Look through the data below for the line with "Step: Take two", and transcribe it exactly together with each line after it up to and including the line with "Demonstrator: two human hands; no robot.". Give nothing else.
(DATASET EXTRACT begins)
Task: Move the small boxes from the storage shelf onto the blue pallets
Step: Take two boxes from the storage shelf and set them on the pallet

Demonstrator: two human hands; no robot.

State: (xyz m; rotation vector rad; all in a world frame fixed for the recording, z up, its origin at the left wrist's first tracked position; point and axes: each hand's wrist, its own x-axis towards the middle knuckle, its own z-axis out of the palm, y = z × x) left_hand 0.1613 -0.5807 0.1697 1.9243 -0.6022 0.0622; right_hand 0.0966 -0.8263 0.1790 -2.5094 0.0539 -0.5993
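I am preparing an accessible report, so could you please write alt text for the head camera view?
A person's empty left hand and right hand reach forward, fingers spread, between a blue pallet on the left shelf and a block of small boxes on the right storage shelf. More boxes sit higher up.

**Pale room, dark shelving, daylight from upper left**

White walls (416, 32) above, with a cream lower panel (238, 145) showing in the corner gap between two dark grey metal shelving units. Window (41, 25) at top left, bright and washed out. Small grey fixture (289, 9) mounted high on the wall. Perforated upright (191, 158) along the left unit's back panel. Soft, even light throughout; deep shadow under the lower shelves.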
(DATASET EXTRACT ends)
* TASK SOLUTION *
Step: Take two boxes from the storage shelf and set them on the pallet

Demonstrator: two human hands; no robot.

The response is now finished.